• _TO DO_
Which lines hold the string "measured"? Copy each of them from the material below.

• _STORED DATA_
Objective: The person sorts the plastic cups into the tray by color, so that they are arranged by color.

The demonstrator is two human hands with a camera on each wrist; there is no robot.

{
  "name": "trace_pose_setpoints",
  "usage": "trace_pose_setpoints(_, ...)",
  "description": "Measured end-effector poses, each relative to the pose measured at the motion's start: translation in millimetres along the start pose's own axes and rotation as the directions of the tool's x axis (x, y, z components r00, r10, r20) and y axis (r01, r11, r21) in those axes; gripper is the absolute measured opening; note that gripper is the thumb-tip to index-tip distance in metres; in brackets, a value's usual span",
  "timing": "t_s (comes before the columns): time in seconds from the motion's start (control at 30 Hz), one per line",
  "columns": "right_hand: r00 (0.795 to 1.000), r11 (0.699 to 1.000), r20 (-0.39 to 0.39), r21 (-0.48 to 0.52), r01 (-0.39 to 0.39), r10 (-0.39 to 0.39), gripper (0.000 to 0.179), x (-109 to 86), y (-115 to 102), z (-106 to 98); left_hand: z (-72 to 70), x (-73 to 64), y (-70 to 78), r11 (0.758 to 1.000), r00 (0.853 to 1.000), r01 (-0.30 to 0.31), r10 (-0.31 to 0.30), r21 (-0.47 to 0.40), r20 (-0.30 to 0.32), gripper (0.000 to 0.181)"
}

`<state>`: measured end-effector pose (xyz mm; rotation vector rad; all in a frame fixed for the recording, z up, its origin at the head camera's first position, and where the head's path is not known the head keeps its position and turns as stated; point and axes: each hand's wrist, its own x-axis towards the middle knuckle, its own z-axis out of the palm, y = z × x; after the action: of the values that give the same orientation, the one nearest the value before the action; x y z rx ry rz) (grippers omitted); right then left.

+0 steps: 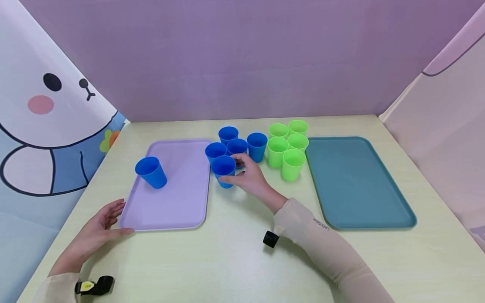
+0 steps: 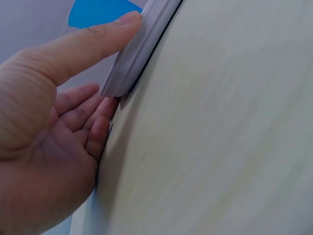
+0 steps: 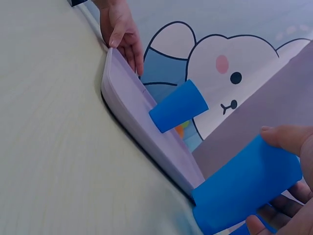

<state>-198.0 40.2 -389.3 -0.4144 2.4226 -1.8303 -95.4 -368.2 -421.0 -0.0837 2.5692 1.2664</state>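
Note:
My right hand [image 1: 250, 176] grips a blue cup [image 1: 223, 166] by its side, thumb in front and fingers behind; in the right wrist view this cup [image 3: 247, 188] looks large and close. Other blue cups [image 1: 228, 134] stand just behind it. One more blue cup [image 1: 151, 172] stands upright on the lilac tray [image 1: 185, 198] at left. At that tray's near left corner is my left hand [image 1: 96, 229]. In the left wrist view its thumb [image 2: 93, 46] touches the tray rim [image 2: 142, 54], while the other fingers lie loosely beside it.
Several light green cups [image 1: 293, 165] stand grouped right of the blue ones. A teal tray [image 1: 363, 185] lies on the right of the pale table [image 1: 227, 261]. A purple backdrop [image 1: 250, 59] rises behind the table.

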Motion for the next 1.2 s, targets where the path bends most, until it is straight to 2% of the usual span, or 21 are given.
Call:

• _FINISHED EXERCISE_
  "description": "Measured end-effector poses, each relative to the pose measured at the motion's start: translation in millimetres along the start pose's own axes and rotation as the directions of the tool's x axis (x, y, z components r00, r10, r20) and y axis (r01, r11, r21) in those axes; gripper is the absolute measured opening; note that gripper is the thumb-tip to index-tip distance in metres; in brackets, a value's usual span",
`<state>`: measured end-effector pose (xyz mm; rotation vector rad; all in a frame fixed for the recording, z up, its origin at the head camera's first position, and where the head's path is not known the head keeps its position and turns as stated; point and axes: each hand's wrist, its own x-axis towards the middle knuckle, its own z-axis out of the palm, y = z × x; after the action: of the values that give the same orientation, the one nearest the value before the action; x y z rx ry rz) (grippers omitted); right then left.

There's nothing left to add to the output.